Dr. Moshmi Bhattacharya

Abstract

Triple negative breast cancer (TNBC) is an aggressive subtype of breast cancer, and metastasis is a leading cause of mortality in these patients. Fibulin-3, a secreted extracellular matrix protein, has a pro-invasive role in other cancers. However, a role for fibulin-3 in TNBC invasion is unknown. We have previously shown that KISS1R signaling promotes TNBC cell invasion through EGFR and MMP-9 activity, via β-arrestin2. Thus, we hypothesized that KISS1R signaling promotes TNBC cell invasion via fibulin-3. Our clinical data suggests that plasma fibulin-3 levels are elevated in metastatic TNBC patients.

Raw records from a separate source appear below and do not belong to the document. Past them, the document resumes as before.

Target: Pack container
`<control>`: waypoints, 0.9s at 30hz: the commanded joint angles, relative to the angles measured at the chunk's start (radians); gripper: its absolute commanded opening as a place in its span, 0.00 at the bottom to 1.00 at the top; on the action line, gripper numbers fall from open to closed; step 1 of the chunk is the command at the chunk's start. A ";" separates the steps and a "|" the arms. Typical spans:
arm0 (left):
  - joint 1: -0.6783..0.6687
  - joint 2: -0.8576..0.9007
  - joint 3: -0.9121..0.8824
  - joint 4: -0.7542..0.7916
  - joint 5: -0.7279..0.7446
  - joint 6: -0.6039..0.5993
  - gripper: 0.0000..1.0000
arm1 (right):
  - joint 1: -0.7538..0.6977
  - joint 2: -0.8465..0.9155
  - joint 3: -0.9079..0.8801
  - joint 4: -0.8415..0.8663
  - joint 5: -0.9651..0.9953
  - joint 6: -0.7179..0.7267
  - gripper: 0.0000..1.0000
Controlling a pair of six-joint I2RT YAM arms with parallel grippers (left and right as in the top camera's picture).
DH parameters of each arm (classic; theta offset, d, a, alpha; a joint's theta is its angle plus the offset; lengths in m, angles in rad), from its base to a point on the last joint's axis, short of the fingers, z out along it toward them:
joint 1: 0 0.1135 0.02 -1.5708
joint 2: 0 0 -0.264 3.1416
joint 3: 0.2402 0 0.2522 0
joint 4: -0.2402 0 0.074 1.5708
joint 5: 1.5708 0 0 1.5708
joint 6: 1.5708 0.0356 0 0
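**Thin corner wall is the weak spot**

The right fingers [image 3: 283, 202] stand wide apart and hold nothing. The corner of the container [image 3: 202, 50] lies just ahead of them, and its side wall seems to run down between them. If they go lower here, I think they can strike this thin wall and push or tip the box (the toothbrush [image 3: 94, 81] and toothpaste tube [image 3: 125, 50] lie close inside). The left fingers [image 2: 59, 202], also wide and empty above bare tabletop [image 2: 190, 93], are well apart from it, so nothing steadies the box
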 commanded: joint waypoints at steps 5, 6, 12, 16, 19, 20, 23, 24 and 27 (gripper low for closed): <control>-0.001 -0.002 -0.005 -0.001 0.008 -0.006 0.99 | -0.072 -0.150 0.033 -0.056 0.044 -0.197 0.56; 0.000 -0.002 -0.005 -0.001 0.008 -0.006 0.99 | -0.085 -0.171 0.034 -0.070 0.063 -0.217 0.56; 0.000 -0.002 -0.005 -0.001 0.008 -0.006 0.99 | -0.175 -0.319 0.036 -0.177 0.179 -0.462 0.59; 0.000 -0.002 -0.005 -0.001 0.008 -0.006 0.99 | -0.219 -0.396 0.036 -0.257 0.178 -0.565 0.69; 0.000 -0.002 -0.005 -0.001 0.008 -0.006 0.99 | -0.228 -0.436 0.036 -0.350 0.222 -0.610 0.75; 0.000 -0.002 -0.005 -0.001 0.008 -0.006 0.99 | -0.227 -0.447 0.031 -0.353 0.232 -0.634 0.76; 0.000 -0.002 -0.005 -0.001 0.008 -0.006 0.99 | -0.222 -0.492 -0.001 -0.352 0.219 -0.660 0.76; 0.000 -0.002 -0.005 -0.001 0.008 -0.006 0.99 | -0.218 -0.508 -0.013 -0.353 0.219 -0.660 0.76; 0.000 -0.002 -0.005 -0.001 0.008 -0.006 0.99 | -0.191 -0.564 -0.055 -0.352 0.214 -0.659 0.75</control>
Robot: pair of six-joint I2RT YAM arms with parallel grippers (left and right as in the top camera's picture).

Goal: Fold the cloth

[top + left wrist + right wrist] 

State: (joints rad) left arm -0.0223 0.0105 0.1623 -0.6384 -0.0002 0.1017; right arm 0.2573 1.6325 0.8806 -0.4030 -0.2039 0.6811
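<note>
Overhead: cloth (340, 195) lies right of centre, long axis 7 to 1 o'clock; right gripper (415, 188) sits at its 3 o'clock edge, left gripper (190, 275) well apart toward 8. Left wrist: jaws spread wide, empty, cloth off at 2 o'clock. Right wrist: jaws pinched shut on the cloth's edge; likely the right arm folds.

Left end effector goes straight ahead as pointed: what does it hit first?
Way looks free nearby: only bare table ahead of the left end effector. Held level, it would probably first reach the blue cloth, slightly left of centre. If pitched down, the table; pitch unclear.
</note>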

Additionally, we found that invasive breast cancer cells have increased expression of fibulin-3 and treatment with kisspeptin, the KISS1R ligand, further increased fibulin-3 expression and secretion. Also, depletion of β-arrestins in TNBC cells decreased fibulin-3 expression. Furthermore, fibulin-3 depletion in TNBC cells inhibited cell invasiveness through decreased MMP-9 activity. These results identify fibulin-3 as a new signaling partner of KISS1R and as a potential anti-metastasis target in TNBC.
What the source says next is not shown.